Paper ID: | 6793 |
---|---|

Title: | Robust Subspace Approximation in a Stream |

This paper provides the first sublinear time algorithm for the subspace approximation problem in the streaming and in the distributed settings of computation. Subspace approximation is an important machine learning problem. The paper is very well written and i found the results interesting and important. One weakness of the paper is that the experimental results are short and not very informative.

This paper discusses the subspace estimation problem which is defined as follows: Given a set of n points in R^d and an integer k find a subspace S of dimension k such that the (loss function of) distance of the points to the subspace is minimised. There are (1+\eps)-approximation algorithm known for this problem with running time that is polynomial in n and d but exponential in (k/\eps). Moreover, these algorithms inherently do not work in the streaming setting where only one (or few) passes over the data is allowed. The main result claimed in this papers is a streaming (1+\eps)-approximation algorithm matching the running rime time bound of previous non-streaming algorithms. Streaming algorithms capture most realistic settings where the data is available only as a stream and does not sit in the memory. Given this, I consider the results in the paper significant. The paper also gives some experimental results on synthetic dataset. The main innovation in the paper is in the theoretical analysis which is not easy to follow for a non-expert. Many of the proofs is in the Supplementary material. The authors try to give some high-level ideas in Section 3. Unfortunately, much of the analysis is dependent on previously known results and it is hard for a non-expert to verify all these results quickly.

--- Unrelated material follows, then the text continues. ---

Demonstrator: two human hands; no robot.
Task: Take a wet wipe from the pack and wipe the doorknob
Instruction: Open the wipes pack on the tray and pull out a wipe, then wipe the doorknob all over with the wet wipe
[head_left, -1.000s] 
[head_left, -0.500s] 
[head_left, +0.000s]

This paper studies the use of oblivious dimensionality reduction for approximating a point set with a subspace. It gives a sketching and solve algorithm that reduces both the number of points, and the dimension that they are in, to numbers close to the dimensional of the goal subspace. It then empirically demonstrates that the proposed methods perform better than SVDs. While subspace approximation is important, I’m doubtful of the value of this work for several reasons. First, unlike previous results on oblivious subspace embeddings that introduced new tools, this paper appears to be almost entirely applying existing tools to a mathematically natural variant of the problem. It does not discuss the connections and applications related to this problem. The experiments are also restricted on small synthetic data, and does not compare against natural heuristics such as simulated annealing and local methods. The experiment section also does not discuss the parameters that the projections are invoked with, and the role of table (b) is not very well explained. Overall, while this paper contains good theoretical ideas, it can benefit from a more thorough set of experiments on practically motivated datasets (although good steps in this direction were taken in the Author Feedback), as well as a more thorough treatment of the importance of the problem studied. On the other hand, due to the fundamental importance of subspace approximation problems in numerical linear algebra, I would not object to this paper appearing.